What is the Haggadah?
The Haggadah is a text that people of the Jewish faith read during the Passover Seder, a ritual meal commemorating God's deliverance of the Jews from their slavery in Egypt. The word Haggadah literally means "telling" and is related to a biblical verse, Exodus 13:8, instructing Jews to tell their children about the flight from Egypt. The Haggadah contains prayers, readings from the Torah, instructions for the Seder, old and new commentary on the Exodus, and sometimes songs.
Jewish tradition holds that the Haggadah was written during the same time as the Talmud, a record of Jewish law, history, and commentary dating from roughly the 2nd through 5th centuries CE. The oldest complete Haggadah dates from the 10th century, and Haggadot were first printed in the 15th century. Around the same time, a few Passover songs and additional text were appended to the Haggadah, though the rest of the text did not undergo much change. It is still common to see these songs at the end of a Haggadah.
For many centuries, handwritten Haggadah manuscripts were more common and popular than printed versions, a trend which began to reverse in the 19th century. There were many beautifully illuminated Haggadot produced in the medieval period.
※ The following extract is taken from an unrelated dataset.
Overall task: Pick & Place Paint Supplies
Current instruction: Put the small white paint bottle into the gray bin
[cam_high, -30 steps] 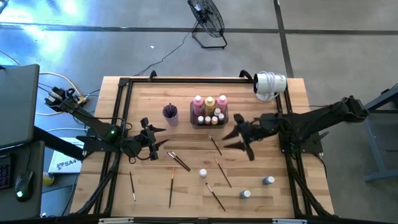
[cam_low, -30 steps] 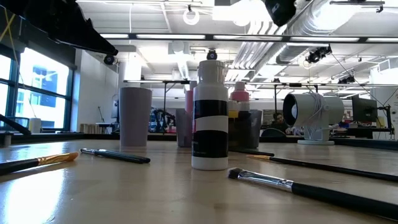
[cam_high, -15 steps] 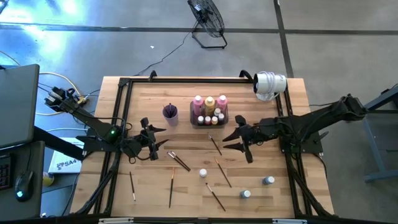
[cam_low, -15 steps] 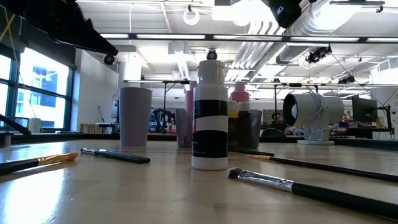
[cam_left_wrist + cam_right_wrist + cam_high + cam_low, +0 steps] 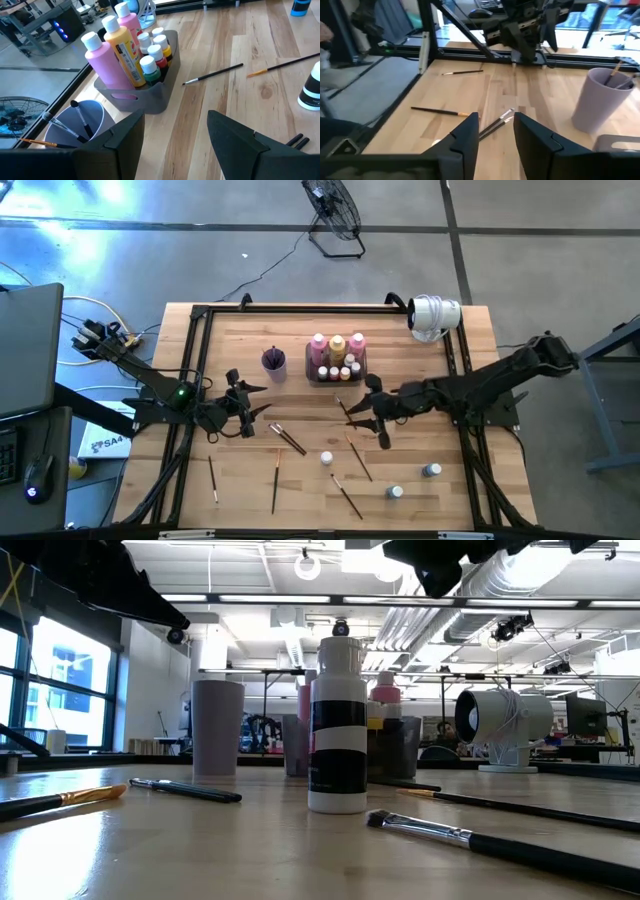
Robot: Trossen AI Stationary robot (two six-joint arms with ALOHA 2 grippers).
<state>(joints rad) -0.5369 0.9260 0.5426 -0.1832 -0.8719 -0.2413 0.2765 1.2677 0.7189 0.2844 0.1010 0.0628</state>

The Prague Haggadah of 1556 was the first printed version with extensive illustrations, featuring over 60 detailed woodcuts.
While many Jews still read the traditional Haggadah to commemorate Passover, though often in translation, altered or updated versions have become more popular in recent years. Many Haggadot are abbreviated, as the original Haggadah with its additional songs and poems can take well over an hour to complete. Others contain modern commentary by scholars and theologians.
Some Haggadot are made for specific audiences, such as children. It has also become a trend to update the language of the Haggadah to appeal more to modern Jews, such as by making the language more gender neutral. An extreme and controversial version, know as the "Godless Haggadah," attempted to appeal to secular Jews by removing all references to God.